(Your objective)
Using the data that follows, return exactly the lines from the one that contains "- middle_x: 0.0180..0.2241" through the one that contains "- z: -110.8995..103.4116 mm", ends included.

(Records for the task)
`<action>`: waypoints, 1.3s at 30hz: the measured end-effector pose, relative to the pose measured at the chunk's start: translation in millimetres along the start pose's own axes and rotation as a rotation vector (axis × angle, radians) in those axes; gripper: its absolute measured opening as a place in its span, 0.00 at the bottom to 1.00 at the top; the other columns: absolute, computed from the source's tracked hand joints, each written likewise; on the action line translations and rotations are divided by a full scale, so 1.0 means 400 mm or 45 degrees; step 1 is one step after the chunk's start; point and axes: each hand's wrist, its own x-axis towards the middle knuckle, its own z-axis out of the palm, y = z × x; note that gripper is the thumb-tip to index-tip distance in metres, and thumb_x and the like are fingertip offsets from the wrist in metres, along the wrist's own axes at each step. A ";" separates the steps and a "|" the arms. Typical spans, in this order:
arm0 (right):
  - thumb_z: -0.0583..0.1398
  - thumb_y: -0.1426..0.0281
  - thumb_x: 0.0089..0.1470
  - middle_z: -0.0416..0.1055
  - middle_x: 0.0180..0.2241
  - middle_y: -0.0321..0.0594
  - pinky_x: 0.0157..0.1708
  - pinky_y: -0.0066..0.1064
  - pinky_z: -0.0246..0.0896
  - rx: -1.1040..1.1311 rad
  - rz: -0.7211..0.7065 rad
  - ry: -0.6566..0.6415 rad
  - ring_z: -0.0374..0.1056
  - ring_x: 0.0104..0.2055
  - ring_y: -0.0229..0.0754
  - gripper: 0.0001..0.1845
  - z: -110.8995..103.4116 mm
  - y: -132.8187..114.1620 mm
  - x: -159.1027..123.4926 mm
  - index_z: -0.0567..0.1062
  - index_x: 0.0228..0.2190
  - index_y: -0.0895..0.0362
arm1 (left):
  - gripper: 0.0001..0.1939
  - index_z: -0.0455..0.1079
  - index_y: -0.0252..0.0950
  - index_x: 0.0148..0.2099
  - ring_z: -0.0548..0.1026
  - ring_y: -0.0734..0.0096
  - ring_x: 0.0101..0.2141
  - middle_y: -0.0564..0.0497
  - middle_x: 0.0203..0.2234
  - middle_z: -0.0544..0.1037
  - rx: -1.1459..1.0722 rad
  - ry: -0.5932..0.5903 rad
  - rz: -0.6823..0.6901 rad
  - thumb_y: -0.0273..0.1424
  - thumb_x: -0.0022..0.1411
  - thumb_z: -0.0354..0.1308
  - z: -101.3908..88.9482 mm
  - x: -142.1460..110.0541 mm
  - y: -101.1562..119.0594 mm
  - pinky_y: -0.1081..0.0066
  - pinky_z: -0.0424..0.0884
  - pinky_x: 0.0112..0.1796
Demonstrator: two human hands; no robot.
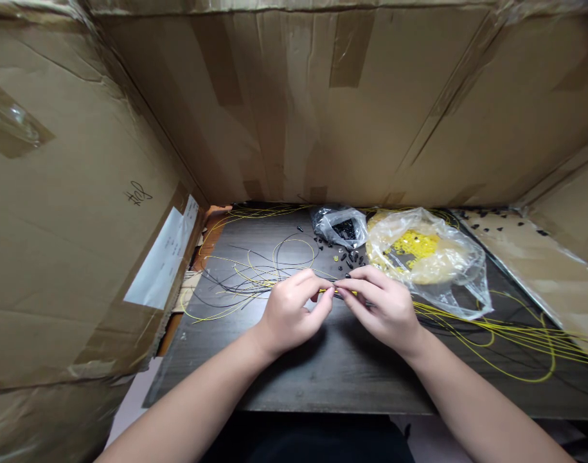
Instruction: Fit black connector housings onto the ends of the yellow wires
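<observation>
My left hand [296, 312] and my right hand [383, 310] meet over the middle of the board, thumbs and forefingers closed in a pinch. Between the fingertips runs a thin wire, its end hidden by the fingers. Yellow wires [467, 321] and black wires [221, 286] pass beneath both hands and fan out to either side. At my right forefinger shows a small black piece [348, 276]; whether the finger touches it is unclear. Just beyond the fingers lie loose black sleeve-like parts [350, 258].
A clear bag of black parts [339, 228] stands at the back, beside a larger plastic bag with yellow pieces [414, 247]. Tall cardboard walls [294, 109] enclose the dark board [294, 392]. More black pieces lie on cardboard [506, 241] at right.
</observation>
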 end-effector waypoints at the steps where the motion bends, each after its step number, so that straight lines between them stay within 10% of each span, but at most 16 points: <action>1: 0.62 0.76 0.58 0.71 0.38 0.43 0.32 0.29 0.67 -0.018 0.004 0.003 0.69 0.32 0.36 0.11 0.001 -0.002 -0.001 0.76 0.43 0.56 | 0.06 0.75 0.34 0.39 0.68 0.75 0.26 0.51 0.24 0.72 0.049 0.011 0.014 0.26 0.65 0.56 0.001 -0.002 0.000 0.73 0.64 0.28; 20: 0.59 0.75 0.60 0.70 0.38 0.44 0.32 0.30 0.66 0.033 0.093 -0.054 0.69 0.34 0.39 0.05 0.007 -0.022 0.006 0.74 0.39 0.58 | 0.05 0.77 0.36 0.39 0.66 0.75 0.22 0.53 0.23 0.71 0.352 0.047 0.152 0.28 0.63 0.59 0.007 -0.018 -0.010 0.72 0.60 0.24; 27: 0.59 0.76 0.59 0.68 0.34 0.41 0.31 0.30 0.66 0.357 0.179 0.008 0.68 0.34 0.38 0.04 -0.011 -0.012 0.025 0.75 0.36 0.58 | 0.05 0.77 0.33 0.37 0.62 0.79 0.21 0.54 0.21 0.69 0.042 0.069 0.067 0.26 0.62 0.60 -0.002 -0.004 0.001 0.75 0.58 0.23; 39: 0.62 0.76 0.58 0.71 0.38 0.44 0.33 0.29 0.67 0.067 -0.074 -0.060 0.69 0.35 0.38 0.11 -0.018 0.000 0.008 0.76 0.44 0.57 | 0.06 0.78 0.34 0.37 0.62 0.80 0.20 0.55 0.20 0.69 -0.077 0.013 -0.018 0.26 0.62 0.59 -0.004 0.002 0.003 0.76 0.57 0.23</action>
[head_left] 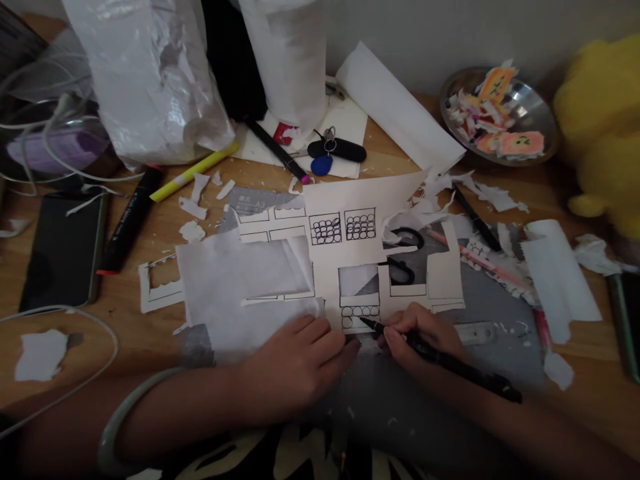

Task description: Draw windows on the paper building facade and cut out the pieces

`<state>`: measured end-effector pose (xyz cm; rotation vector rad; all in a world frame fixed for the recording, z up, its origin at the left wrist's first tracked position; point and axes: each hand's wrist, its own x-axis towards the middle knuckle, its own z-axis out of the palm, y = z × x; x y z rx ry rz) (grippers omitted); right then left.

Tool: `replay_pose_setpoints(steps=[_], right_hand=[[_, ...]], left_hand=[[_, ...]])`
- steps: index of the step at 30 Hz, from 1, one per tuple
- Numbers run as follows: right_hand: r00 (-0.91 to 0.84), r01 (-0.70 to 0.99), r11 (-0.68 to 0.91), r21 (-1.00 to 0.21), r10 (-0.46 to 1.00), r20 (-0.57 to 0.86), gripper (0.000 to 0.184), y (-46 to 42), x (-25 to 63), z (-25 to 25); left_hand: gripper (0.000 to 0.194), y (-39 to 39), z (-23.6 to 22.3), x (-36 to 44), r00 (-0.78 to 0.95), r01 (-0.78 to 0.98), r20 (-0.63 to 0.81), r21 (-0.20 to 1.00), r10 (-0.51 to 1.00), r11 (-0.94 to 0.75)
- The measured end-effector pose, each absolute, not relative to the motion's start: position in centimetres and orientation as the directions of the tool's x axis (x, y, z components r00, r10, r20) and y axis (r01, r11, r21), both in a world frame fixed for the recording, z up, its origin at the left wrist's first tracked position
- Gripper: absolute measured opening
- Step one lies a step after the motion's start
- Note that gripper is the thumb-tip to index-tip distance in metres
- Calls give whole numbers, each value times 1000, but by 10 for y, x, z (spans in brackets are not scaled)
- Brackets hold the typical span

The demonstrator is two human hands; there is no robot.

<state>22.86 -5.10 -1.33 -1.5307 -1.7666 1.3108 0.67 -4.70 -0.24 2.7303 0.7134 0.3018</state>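
Note:
My right hand [420, 333] is closed around a black marker pen [450, 367]. The pen's tip rests at a strip of drawn circles low on a cut-out sheet of cream paper [325, 257], which has black outlines and several openings. Curled fingers of my left hand [307, 360] press on the sheet's lower edge, left of the pen; whether they pinch the paper I cannot tell. Under the cut-out lie a white sheet [225, 280] and a grey cutting mat [500, 320]. Black scissor handles [403, 270] show through openings on the right.
Paper scraps [193, 230] litter the wooden table. At the left are a phone [63, 247], a thick black marker [131, 220] and a yellow marker [195, 172]. Keys with a blue tag [321, 165] lie behind, and a metal bowl [537, 117] holds paper pieces at the back right.

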Motion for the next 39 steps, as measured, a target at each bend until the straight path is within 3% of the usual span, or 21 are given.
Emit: replay_pose_setpoints(steps=[17,39], right_hand=[[-382,553,19,-833,894,-234,15,-44,227,-5],[-301,604,-47,-796,911,-283,20,-45,224,2]], left_hand=[[26,-47,-4,8,842,448,147,343,519,-826],[28,-48,-4,7,847,452,113,359,519,-817]])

(Your response)
  - middle_x: 0.0180..0.2241
  - middle_y: -0.0321..0.0594
  - pinky_x: 0.0157..0.1708
  - pinky_y: -0.0066..0.1064
  - pinky_z: -0.0246..0.0896
  - rx: -1.1040..1.1311 rad
  - rz: -0.7211..0.7065 rad
  - ry: -0.6566..0.6415 rad
  - ring_z: -0.0374..0.1056
  - ring_x: 0.0104..0.2055
  - ring_y: -0.0229..0.0754
  - gripper: 0.0001..0.1845
  - z: -110.8995..103.4116 mm

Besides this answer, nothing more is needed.